**Requirement:** Only the number is needed: the count of lines in the records with the word "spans".

**Entries supplied:**
────

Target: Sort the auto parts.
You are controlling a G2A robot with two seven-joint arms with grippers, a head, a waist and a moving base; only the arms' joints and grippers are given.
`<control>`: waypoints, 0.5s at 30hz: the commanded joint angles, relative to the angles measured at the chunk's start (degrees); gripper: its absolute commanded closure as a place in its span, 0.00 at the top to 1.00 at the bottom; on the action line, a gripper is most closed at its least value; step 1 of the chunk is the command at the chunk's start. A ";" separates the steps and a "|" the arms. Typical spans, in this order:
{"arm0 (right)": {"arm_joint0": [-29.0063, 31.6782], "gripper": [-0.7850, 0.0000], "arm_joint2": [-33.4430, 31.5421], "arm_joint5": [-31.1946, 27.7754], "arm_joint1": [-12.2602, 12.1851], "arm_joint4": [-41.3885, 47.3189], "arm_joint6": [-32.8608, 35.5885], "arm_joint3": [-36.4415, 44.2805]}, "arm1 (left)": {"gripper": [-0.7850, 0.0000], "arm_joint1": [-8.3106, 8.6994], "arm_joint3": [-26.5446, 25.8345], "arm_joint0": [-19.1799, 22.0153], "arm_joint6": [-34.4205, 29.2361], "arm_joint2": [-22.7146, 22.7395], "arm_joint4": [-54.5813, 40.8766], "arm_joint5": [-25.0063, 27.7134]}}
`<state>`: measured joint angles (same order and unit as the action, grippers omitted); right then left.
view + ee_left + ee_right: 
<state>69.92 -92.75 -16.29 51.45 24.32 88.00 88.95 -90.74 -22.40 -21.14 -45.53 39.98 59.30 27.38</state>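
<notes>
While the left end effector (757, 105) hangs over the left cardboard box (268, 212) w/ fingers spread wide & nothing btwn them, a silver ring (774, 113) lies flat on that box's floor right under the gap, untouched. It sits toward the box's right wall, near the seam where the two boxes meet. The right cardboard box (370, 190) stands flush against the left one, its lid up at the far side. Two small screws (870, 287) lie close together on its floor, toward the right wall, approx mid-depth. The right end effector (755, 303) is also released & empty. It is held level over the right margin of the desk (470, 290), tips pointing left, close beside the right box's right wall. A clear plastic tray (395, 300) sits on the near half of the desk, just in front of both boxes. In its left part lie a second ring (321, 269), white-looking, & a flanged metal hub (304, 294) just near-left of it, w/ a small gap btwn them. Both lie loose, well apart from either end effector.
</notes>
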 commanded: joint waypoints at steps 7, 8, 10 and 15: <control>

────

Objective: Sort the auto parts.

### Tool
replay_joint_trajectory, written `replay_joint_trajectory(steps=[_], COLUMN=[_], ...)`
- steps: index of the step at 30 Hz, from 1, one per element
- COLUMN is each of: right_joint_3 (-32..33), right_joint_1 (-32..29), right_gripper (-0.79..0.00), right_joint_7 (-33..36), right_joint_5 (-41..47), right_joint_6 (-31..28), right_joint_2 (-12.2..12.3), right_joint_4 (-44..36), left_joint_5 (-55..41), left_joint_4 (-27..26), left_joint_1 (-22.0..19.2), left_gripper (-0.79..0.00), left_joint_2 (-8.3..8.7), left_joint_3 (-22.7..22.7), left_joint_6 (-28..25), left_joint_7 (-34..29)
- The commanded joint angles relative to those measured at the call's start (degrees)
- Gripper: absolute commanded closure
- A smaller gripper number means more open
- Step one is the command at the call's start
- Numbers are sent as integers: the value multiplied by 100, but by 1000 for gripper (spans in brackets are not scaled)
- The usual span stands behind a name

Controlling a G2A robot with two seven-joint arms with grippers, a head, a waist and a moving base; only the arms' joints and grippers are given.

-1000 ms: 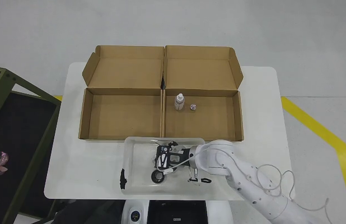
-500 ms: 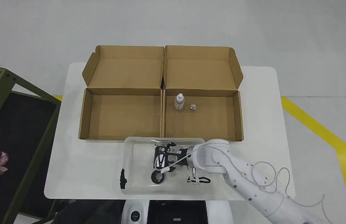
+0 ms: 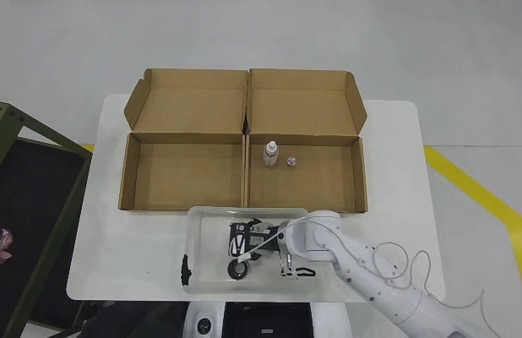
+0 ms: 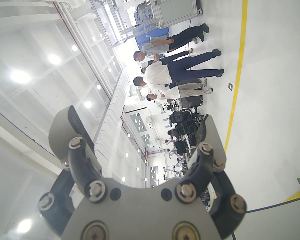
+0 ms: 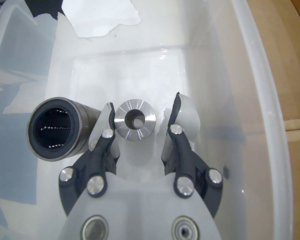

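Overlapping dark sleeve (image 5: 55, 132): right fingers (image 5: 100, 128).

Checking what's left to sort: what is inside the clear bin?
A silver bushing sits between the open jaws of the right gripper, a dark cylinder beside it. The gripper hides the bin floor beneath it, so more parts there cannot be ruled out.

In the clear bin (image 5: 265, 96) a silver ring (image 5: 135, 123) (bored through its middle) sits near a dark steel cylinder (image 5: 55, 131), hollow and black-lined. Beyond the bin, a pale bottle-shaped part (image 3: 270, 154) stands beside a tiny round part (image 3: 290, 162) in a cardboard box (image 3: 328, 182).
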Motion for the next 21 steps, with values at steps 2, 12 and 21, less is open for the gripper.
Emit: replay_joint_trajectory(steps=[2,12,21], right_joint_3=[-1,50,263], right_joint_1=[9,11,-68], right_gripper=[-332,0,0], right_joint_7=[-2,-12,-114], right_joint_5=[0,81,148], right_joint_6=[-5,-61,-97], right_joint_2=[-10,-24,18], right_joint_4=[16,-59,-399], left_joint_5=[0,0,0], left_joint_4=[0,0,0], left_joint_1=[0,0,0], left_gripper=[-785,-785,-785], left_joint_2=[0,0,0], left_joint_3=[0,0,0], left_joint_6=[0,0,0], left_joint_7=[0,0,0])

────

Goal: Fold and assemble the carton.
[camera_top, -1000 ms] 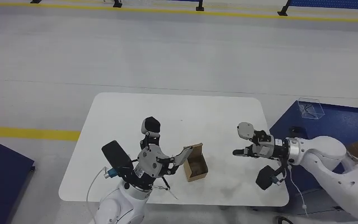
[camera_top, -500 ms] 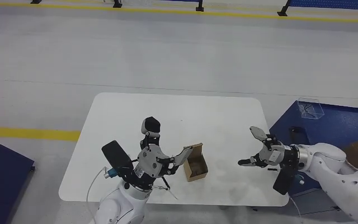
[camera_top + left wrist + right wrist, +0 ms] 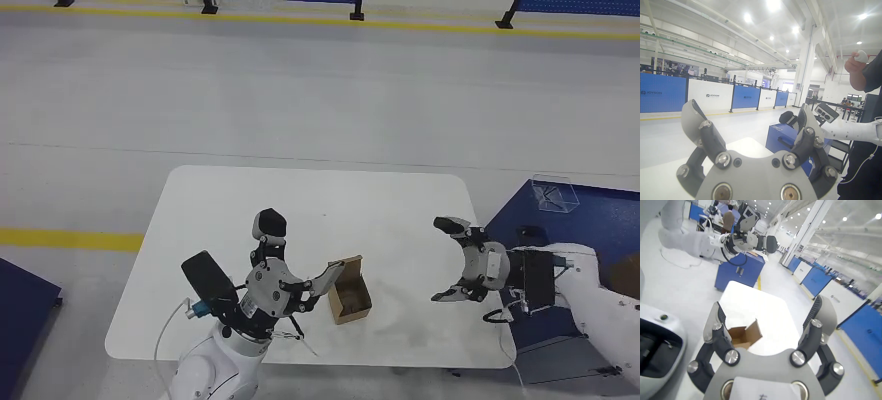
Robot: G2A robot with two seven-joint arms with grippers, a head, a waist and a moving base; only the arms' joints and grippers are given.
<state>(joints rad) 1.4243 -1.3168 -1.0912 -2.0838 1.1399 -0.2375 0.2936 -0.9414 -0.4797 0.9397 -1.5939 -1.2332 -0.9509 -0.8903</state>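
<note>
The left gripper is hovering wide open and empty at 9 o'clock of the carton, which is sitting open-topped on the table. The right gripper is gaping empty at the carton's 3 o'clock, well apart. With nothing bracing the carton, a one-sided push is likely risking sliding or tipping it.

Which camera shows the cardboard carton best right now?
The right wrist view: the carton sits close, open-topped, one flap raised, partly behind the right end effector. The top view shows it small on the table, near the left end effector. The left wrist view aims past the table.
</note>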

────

**Answer to this task:** 2